The world’s leading publication for data science, AI, and ML professionals.

3 Python Operations for Solving Specific Data Processing Tasks Efficiently

Leverage the flexibility of Pandas and Python

Photo by Federico Beccari on Unsplash
Photo by Federico Beccari on Unsplash

Raw data that comes to you is almost always different from the preferred or required format. Your workflow starts with getting the raw data into the specified format of choice, which takes up a substantial amount of your time.

Thankfully, there are lots of tools made available to us that expedite this process. As these tools evolve, they get better at solving even specific tasks very efficiently. Pandas has been around quite a long time and it has become one of the most widely-used data analysis and cleaning tools.

The built-in functionalities of Python also make it easy to deal with data operations. It’s no surprise that Python is the dominant language in the Data Science ecosystem.

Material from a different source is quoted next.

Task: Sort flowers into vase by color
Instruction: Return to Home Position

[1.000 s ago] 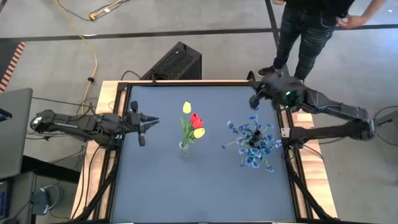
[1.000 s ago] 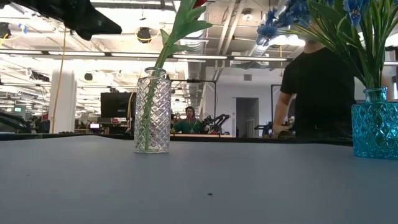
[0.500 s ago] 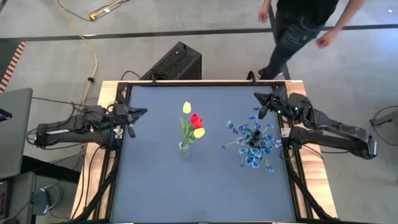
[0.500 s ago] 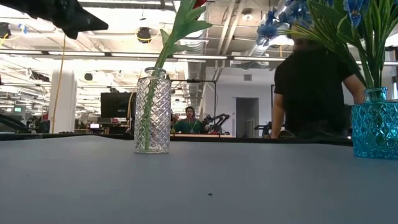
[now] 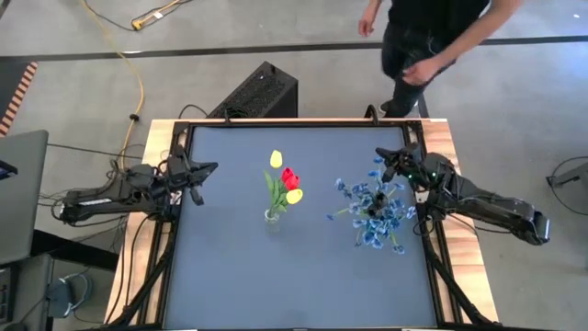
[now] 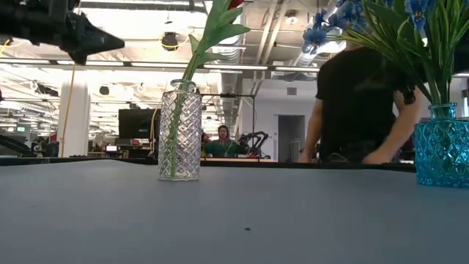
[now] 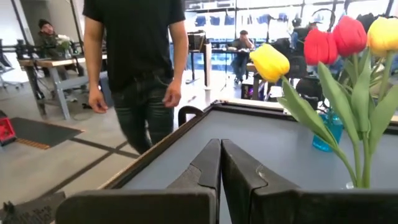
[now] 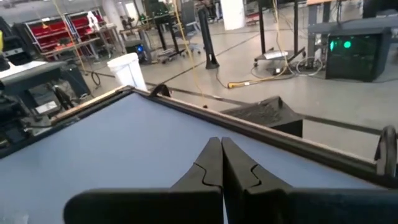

In this article, we’ll go over three specific cases and learn how to leverage the flexibility of Python and Pandas to solve them.


1. Expand date ranges

We’re likely to encounter this task when working with time series data. Consider we have a dataset that shows the lifecycle of products at different stores as shown below:

(image by author)
(image by author)

For some other downstream tasks, we need to convert this dataset into the following format:

(image by author)
(image by author)

We basically create a separate row for each date between the start and end dates. This is also known as expanding the data. We’ll use some Pandas and built-in Python functions to complete this task.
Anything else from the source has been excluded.